10. Another mode of dividing and assigning colonial land is expressly contrasted with the above. Ager divisus adsignatus coloniarum habet condiciones duas, unam qua plerumque limitibus continetur, alteram qua per proximos possessionum [p. 1.89]rigores adsignatum est, sicut in Campania Suessae Aruncae. If divided into plots of greater length than breadth, the division was per strigas; if of greater breadth than length, per scamna: length was reckoned in the direction of north and south, breadth in that of east and west. The terms are used also, in camp measurement, for oblong plots [see CASTRA]. The origin of the terms is obscure: striga is probably a strip (from stringere); scamnum was a farmer's word for unbroken ground (Col. 2.2.25, 3.13.2). Ager strigatus or scamnatus seems then to be land divided into oblong plots, the sides of which were not parallel to decumans and kardines, but to the boundaries of the neighbouring occupiers (Front. l.c. is strangely mistranslated by Rudorff, p. 290). According as the length of plot was north and south or east and west, it was called strigatus or scamnatus. (Nipsus describes land divided into centuries of 24 actus in length and 20 in breadth as ager scamnatus, p. 293, and possibly all the oblong centuries named above should be called scamna or strigae.) This method of division is expressly recommended by Hyginus (205 sqq.) for land in the provinces, subject to a tax, as distinguished from the tax-free land of a colony. A difference of legal condition of the land ought to be indicated by a difference of measurement; and the art of the land-surveyor is capable of dealing with the varieties of the several provinces. Hence he blames those who divided Pannonia per centurias; but, recognising the importance of an accurate survey with measured plots, referable to definite lines made visible by balks and marked by boundary stones, he recommends decumans and kardines of the usual width, but dividing the land into strigae and scamna, the strigae to be twice as long as broad, the scamna to be twice as broad as long (dimidio longior sive latior).

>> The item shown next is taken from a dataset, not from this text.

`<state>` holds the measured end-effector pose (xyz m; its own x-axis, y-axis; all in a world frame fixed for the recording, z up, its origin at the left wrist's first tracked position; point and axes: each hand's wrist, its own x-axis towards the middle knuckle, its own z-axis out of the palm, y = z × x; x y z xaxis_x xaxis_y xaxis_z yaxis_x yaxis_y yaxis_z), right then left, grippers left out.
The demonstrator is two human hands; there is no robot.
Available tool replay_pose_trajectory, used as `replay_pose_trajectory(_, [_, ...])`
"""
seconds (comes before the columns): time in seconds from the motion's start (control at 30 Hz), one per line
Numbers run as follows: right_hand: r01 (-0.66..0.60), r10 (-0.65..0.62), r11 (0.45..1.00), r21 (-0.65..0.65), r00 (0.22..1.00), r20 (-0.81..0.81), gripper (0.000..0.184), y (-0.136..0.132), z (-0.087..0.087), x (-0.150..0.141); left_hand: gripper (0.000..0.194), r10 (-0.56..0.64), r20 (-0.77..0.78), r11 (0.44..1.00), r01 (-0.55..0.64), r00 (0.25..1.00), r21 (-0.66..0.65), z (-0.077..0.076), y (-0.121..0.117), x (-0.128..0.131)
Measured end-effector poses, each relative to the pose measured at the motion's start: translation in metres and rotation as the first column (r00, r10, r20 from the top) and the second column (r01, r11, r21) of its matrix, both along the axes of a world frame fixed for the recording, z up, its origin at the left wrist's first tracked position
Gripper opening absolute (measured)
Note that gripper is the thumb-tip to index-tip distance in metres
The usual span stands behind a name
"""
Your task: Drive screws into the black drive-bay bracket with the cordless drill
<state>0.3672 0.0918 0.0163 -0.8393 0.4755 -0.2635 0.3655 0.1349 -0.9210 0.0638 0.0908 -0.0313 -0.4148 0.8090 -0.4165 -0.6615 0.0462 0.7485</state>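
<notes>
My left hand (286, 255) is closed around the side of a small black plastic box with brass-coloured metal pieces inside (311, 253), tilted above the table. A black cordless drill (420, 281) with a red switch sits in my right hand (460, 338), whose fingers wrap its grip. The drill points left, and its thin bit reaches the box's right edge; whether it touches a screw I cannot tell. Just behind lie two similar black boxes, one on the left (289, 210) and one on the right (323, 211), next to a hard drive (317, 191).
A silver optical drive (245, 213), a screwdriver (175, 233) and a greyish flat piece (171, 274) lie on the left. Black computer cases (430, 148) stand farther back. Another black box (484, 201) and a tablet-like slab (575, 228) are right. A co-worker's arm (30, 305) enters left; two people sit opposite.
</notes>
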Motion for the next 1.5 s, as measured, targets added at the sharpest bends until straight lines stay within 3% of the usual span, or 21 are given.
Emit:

11. In an account of the different districts of Italy from a surveyor's point of view, which is found among the Gromatici, and was probably taken from official records (libri coloniarum), other modes of distribution of land are spoken of. Thus in the account of Atina: Ager pro parte in laciniis et per strigas est adsignatus; of Aricia, Ager ejus in praecisuris est adsignatus (230); of Spoletum, Ager in jugeribus et limitibus intercisivis est adsignatus ubi cultura est; ceterum in soluto est relictum in montibus vel subsecivis, quae reipublicae alii cesserunt, nam et multa loca hereditaria accepit ejus populus (225). Laciniae were probably irregular patches of land; praecisurae pieces bounded by straight lines but not rectangular, and cut larger or smaller according to the goodness of the land (cf. p. 211). The land of Spoletum had, in its cultivated parts, been regularly mapped out in centuries, but was allotted in portions of a certain number of acres divided from each other, not by the regular balks, but by cross or intersecting balks. The rest of the land had been left undivided (in soluto or absoluto). In some parts of Italy the land was registered as having been assigned in nominibus, or more fully in nominibus villarum et possessorum (so at Volturnum, pp. 238, 239), i. e. the register did not contain a list of centuries with a technical allotment of them to individuals, but a list of assigned estates described by their natural boundaries, or the names of their former possessors.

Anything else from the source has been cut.